Bad Bathory (Glenn Danzig) in Death Rider in the House of Vampires (2021)
Bad Bathory (Glenn Danzig) enjoys a drink with a woman friend

For a film that brings together such an array of talent under one roof, Death Rider in the House of Vampires ends up being surprisingly dull. The pace in the first half is slow and uneventful. There is no real plot to anything. After Devon Sawa arrives in town, the proceedings go on and on without anything really happening, just assorted characters interacting around the saloon, none of which moves the plot forward.

Things do pick up in the latter third towards a big climactic shootout and a plot of sorts emerges by about the time of Devon Sawa’s showdown with Julian Sands’ big boss vampire. Danzig directs an entertaining saloon shootout, although one suspects that this was a scene that made to work in the editing department more than anything else.
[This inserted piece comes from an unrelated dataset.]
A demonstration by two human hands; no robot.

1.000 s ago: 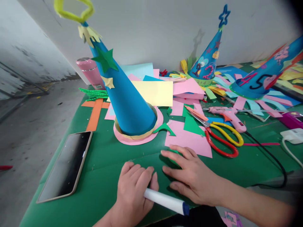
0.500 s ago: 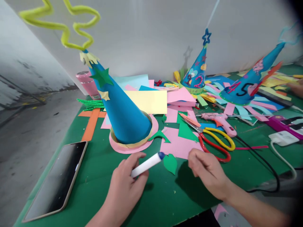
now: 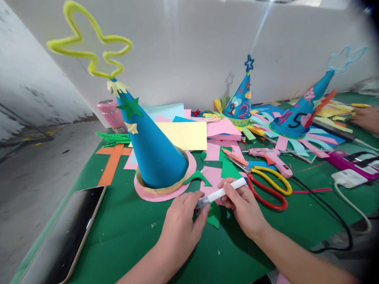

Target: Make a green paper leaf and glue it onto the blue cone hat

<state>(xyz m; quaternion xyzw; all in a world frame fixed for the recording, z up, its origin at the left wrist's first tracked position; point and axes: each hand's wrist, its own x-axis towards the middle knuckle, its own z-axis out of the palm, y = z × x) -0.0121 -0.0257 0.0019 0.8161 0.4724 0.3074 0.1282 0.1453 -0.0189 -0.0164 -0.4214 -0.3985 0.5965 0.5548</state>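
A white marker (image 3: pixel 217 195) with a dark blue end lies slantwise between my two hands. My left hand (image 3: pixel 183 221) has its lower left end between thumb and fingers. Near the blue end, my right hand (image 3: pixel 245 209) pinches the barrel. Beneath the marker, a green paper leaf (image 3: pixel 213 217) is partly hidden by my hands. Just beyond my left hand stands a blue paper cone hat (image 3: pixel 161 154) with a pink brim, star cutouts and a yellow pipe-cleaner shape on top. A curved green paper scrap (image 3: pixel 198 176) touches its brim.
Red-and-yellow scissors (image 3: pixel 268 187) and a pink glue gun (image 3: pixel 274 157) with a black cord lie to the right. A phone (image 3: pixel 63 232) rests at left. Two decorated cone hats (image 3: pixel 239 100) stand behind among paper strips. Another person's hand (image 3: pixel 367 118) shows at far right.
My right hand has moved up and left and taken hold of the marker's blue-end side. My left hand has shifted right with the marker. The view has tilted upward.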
And it must be said that the film does provide some top notch vampire meltdown effects.

Death Rider in the House of Vampires has the feel of a self-financed vanity production where Glenn Danzig put up the money to indulge his interest. As such, the film suffers from the weakness of vanity works in that nobody has tamed its excesses or told Danzig to go back to the drawing board and fix what needed to be like his plot. Into the bargain, Danzig casts himself as the most bad-ass vampire present. The IMDB makes claim that Danzig was originally to be cast as Wolverine in X-Men (2000) to which one can only say maybe – more likely someone saw him and perhaps brought him in for a casting session but one finds it harder to believe that consideration went any further than that. His shorter 5’3” build and pudgier face is not exactly the Wolverine you imagine and certainly his quieter, subdued performance here fails to project enough presence for one to be able think you can take him seriously as a Wolverine casting.